In Wigod v. Wells Fargo Bank, N.A., the Seventh Circuit affirmed in part and reversed in part a district court dismissal of a complaint alleging violations of the Illinois Consumer Fraud and Deceptive Business Practices Act (“ICFA”), and Illinois common-law contract and tort law in relation to her mortgage servicer’s refusal to modify her loan under the federal Home Affordable Mortgage Program (“HAMP”). 673 F.3d 547 (7th Cir.2012).3 The district court dismissed the complaint in its entirety under Rule 12(b)(6) of the Federal Rules of Civil Procedure. The Seventh Circuit examined the allegations in the complaint in light of Illinois state law, reversed the district court on four counts including breach of contract, promissory estoppel, fraudulent misrepresentation, and violation of the ICFA, and allowed the claims to survive the defendant’s motion to dismiss. After an extensive analysis of more than eighty federal cases in which mortgagors brought HAMP-related claims, Wigod divided the legal theories relied on by the plaintiffs in those cases into three groups.

First, with regard to the homeowners seeking to assert rights arising under HAMP itself, courts have rejected these claims “because HAMP does not create a private federal right of action for borrowers against servicers.” Id. at 559 n. 4. In the second group of cases, plaintiffs claimed to be third-party beneficiaries of their loan servicers’ Servicer Participation Agreements (“SPAs”) with the United States to refinance mortgages and help their mortgagors avoid foreclosure under the HAMP guidelines. As the Seventh Circuit noted, after the Supreme Court decision in Astra USA, Inc. v. Santa Clara County, — U.S. -, 131 S.Ct. 1342, 179 L.Ed.2d 457 (2011),4 district courts have correctly applied the Astra decision to dismiss claims by homeowners seeking HAMP modifications as third-party beneficiaries of SPAs.

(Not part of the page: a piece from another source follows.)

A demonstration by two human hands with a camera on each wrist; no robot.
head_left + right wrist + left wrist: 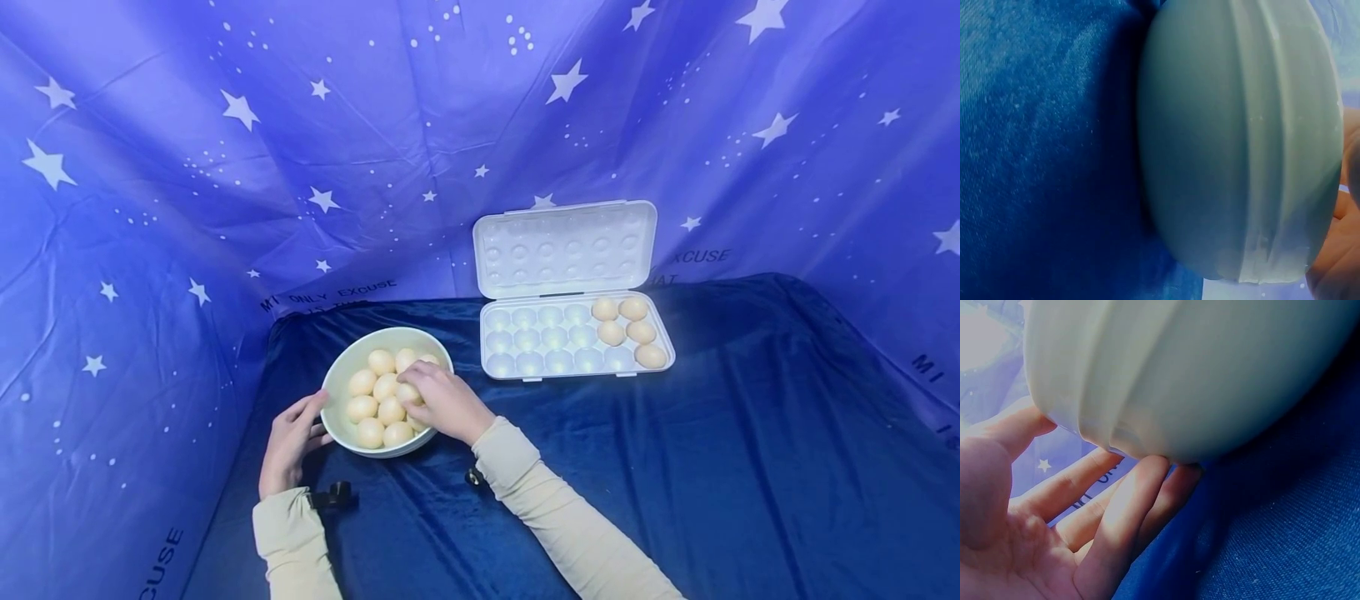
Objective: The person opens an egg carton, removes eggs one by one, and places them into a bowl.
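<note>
A pale green bowl (336,425) full of eggs (362,408) stands on the dark blue cloth. At its left side is my left hand (288,442), the thumb at the rim and the fairly straight fingers (1072,481) touching the outer wall. My right hand (446,400) reaches over the bowl's right rim and pinches an egg (408,393) among the others. Only the right hand's edge (1341,250) shows past the bowl in the right wrist view; its fingertips are hidden there.
Behind and right of the bowl lies an opened egg box (487,362), its lid (562,250) leaning up at the back. Several eggs (650,357) fill wells at the box's right end. A blue star-printed curtain (420,150) surrounds the cloth-covered surface (712,467).
</note>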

Id. The third group of cases analyzes claims based on contract, tort, and state consumer fraud statutes. In Wigod, the Circuit Court found the case to be included in the third group, basing the plaintiffs claims on the trial period plan she entered into with Wells Fargo as a prerequisite to a formal loan modification *500under HAMP as a state law breach of contract. Id.

Similarly, in Spaulding v. Wells Fargo Bank, N.A., the Fourth Circuit analyzed the claims of the plaintiffs’ complaint alleging breach of an implied in fact agreement, negligence, violations of the Maryland Consumer Protection Act, negligent misrepresentation, and common law fraud based on the failure of Wells Fargo to follow through with a loan modification agreement under HAMP guidelines. 714 F.3d 769 (4th Cir.2013). In Spaulding, the plaintiffs had not reached a point of entering into a trial period plan with Wells Fargo. The Fourth Circuit looked at Maryland state law in affirming the district court’s dismissal of all counts of the plaintiffs’ complaint. Id.

Two recent district court decisions involving state law claims in connection with FHA-insured mortgages with FHA-HAMP 5 aspects have declined to keep the case for its federal law questions and remanded the cases to state court. In Sutherland v. Wells Fargo Bank, N.A., the court, in granting the motion to remand, stated that “[ajlthough plaintiffs complaint is replete with references to various federal regulations, mortgagee letters, and the like, when one examines the legal theories pertaining to each claim, exclusive resort to federal law is not required.” No. 7:13— CV-00072-BR, 2013 WL 5817386, at *4 (E.D.N.C. Oct. 29, 2013). Thus, Wells Fargo’s motion to dismiss the complaint in Sutherland, with substantially the same counts as the Debtor’s complaint, was denied as moot. In Simpkins v. SunTrust Mortgage, Inc., the court also granted the plaintiffs motion to remand for lack of federal question jurisdiction, when the plaintiffs state law claims referenced HAMP procedures and guidelines. No. 2:12cv264, 2013 WL 1966904 (E.D.Va. May 7, 2013).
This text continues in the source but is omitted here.